A user can be alerted if a customer is, for example, approaching 80% of their credit limit, but we certainly don’t want to be stopping an order if it doesn’t need to be stopped. If somebody is approaching an 80% credit limit, let’s take a look at them and determine if the prescription is to have a conversation with this customer and pay down their existing open receivables so it opens up the credit line, or do I know that this particular customer is on an upward trajectory because they’re a solid financial risk. One path we should consider is opening up their credit line so that we can process more orders.
4. Mitigate risk with machine learning… but stay human!
At a high level, artificial intelligence has an unparalleled ability to digest large sets of complex data to pinpoint the factors that denote risk. By applying those factors to equations and models, AI is able to objectively predict the level of risk involved in a given lending situation in ways that human-based models and processing power cannot.
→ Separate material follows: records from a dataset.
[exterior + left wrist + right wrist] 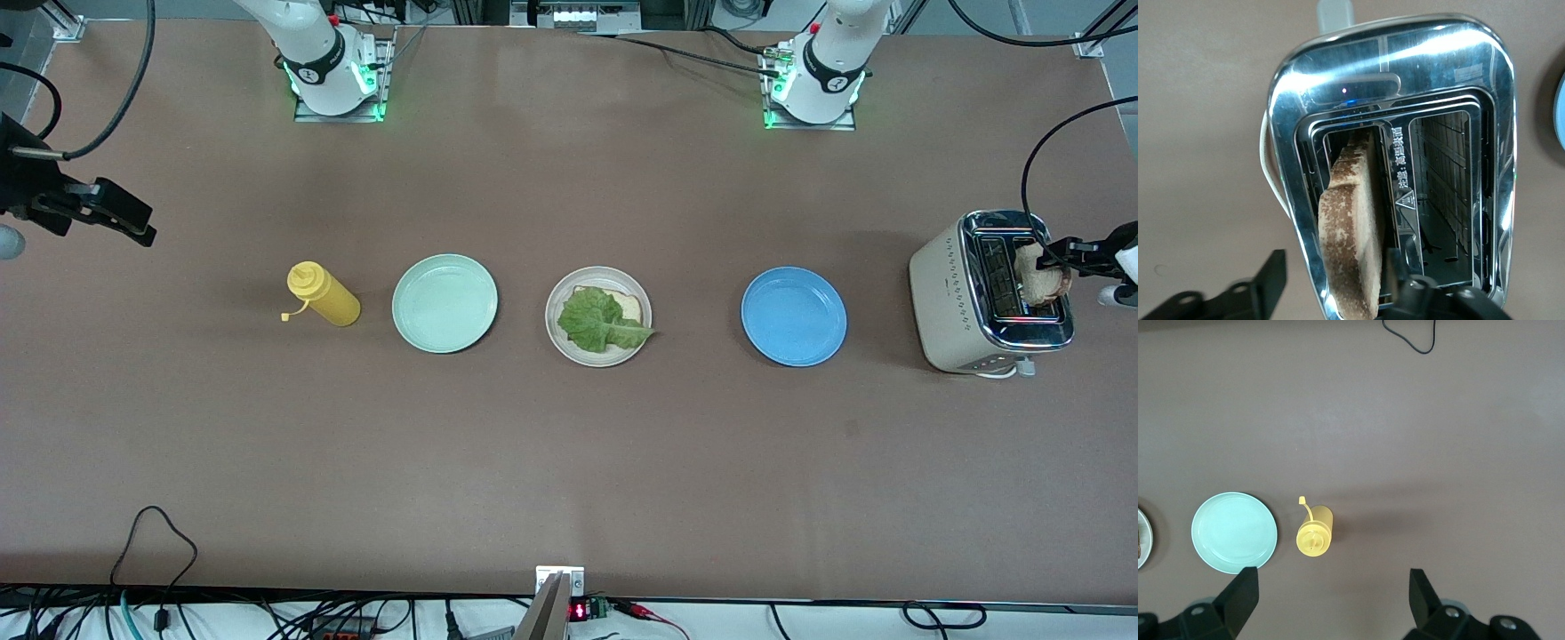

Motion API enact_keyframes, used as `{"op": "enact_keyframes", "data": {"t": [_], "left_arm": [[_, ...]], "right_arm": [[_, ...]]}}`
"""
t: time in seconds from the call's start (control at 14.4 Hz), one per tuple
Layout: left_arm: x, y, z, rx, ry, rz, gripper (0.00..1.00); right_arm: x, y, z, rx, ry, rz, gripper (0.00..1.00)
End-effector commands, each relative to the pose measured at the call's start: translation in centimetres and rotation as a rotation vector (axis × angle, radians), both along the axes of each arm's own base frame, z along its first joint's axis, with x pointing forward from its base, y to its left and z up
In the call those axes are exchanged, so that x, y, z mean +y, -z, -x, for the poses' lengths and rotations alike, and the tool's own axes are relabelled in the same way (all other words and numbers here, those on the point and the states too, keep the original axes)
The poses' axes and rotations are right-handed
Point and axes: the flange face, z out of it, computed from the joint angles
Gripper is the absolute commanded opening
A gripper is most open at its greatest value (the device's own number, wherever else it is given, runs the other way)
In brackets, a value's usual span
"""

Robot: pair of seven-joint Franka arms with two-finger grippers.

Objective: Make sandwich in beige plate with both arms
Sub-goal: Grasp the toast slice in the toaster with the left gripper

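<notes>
Left gripper point(1052, 263) over toaster point(965, 298), fingers either side of toast point(1353, 233) in slot; grip can't tell. Toaster label unreadable. Right gripper point(1331, 590) wide apart, waiting above mustard bottle point(1315, 535). Beige plate point(558, 342) mid-worktop w/ bread point(629, 307) + lettuce point(600, 322).

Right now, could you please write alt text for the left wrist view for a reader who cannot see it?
A toasted bread slice stands up out of one slot of a shiny chrome toaster, seen from directly above on a brown table. The left end effector is around the slice's near end; the other slot is empty.
</notes>
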Motion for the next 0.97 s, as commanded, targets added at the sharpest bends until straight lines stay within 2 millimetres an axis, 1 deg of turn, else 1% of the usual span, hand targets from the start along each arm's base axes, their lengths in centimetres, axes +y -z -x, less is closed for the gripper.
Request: {"op": "enact_keyframes", "data": {"t": [0.0, 0.07, 0.14, 0.21, 0.42, 0.55, 0.76, 0.83, 0.9], "left_arm": [[-0.5, -0.5, 0.4, -0.027, -0.008, 0.013, 0.19], [-0.6, -0.6, 0.4, -0.027, -0.008, 0.014, 0.11], [-0.6, -0.6, 0.4, -0.027, -0.008, 0.014, 0.08], [-0.7, -0.7, 0.4, -0.026, -0.008, 0.016, 0.0], [-1.0, -1.2, 0.3, -0.027, -0.005, 0.014, 0.0], [-1.3, -2.5, 0.5, -0.013, -0.003, 0.011, 0.0], [-1.5, -5.8, 0.7, -0.007, 0.005, 0.001, 0.0], [-1.5, -7.4, 0.6, 0.007, 0.0, 0.002, 0.0], [-2.3, -9.2, 0.1, 0.014, 0.014, 0.005, 0.0]], "right_arm": [[-0.1, 0.9, 2.1, -0.03, 0.014, -0.009, 1.0], [0.0, 0.8, 2.6, -0.037, 0.012, -0.01, 1.0], [-0.1, 0.9, 2.9, -0.032, 0.01, -0.008, 1.0], [-0.1, 1.1, 3.2, -0.026, 0.009, -0.007, 1.0], [0.0, 2.2, 3.5, 0.003, 0.006, -0.003, 1.0], [-0.3, 2.6, 3.4, 0.014, 0.008, -0.002, 1.0], [-0.7, 3.0, 3.6, 0.031, 0.008, 0.0, 1.0], [-0.8, 3.1, 3.7, 0.039, 0.004, -0.001, 1.0], [-0.8, 2.9, 4.0, 0.038, 0.004, -0.001, 1.0]]}}
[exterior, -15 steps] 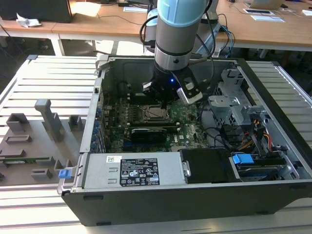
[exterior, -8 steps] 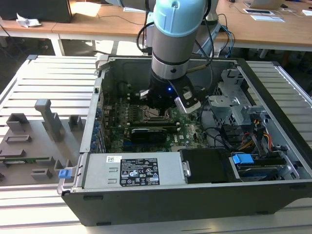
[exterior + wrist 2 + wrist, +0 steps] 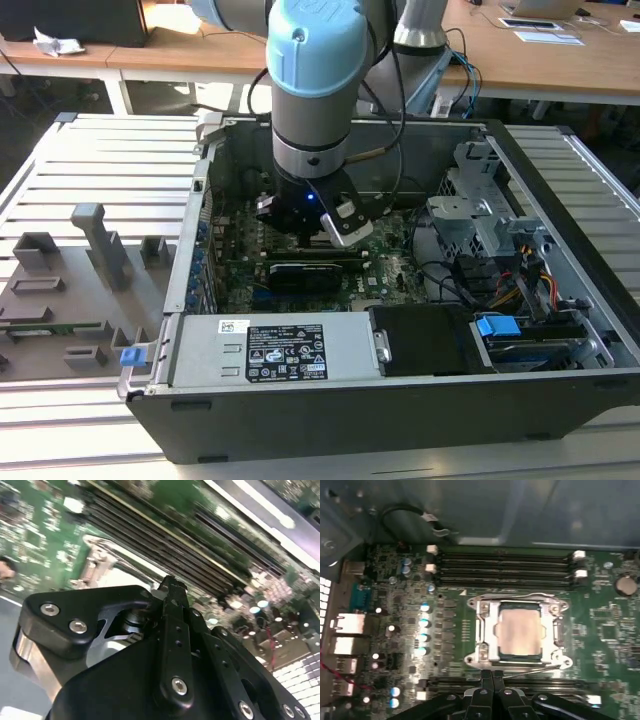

But I’m also keenly interested in how the credit professional makes a decision. Do they just want to auto-approve and facilitate the ordering process, or do they use an exceptions process because the decision is in a gray area, and they need an analyst’s skill set to really take a look at it apart from the machine decision.
And while AI has also been lauded for its ability to extract human bias from the credit equation, historically, human discretion and the bias that comes with it has permeated lending. Great credit professionals often use human discretion to gain a competitive advantage by taking on more risk that leads to greater rewards and strengthening customer relationships. The technology itself isn’t the end game, though. It’s knowing what to do, and the technology is the enabler to do that. When a practitioner has selected a good technology, it’s an enabler for them to be able to accelerate their careers and their position within their organization and drive effectiveness and efficiency within their world.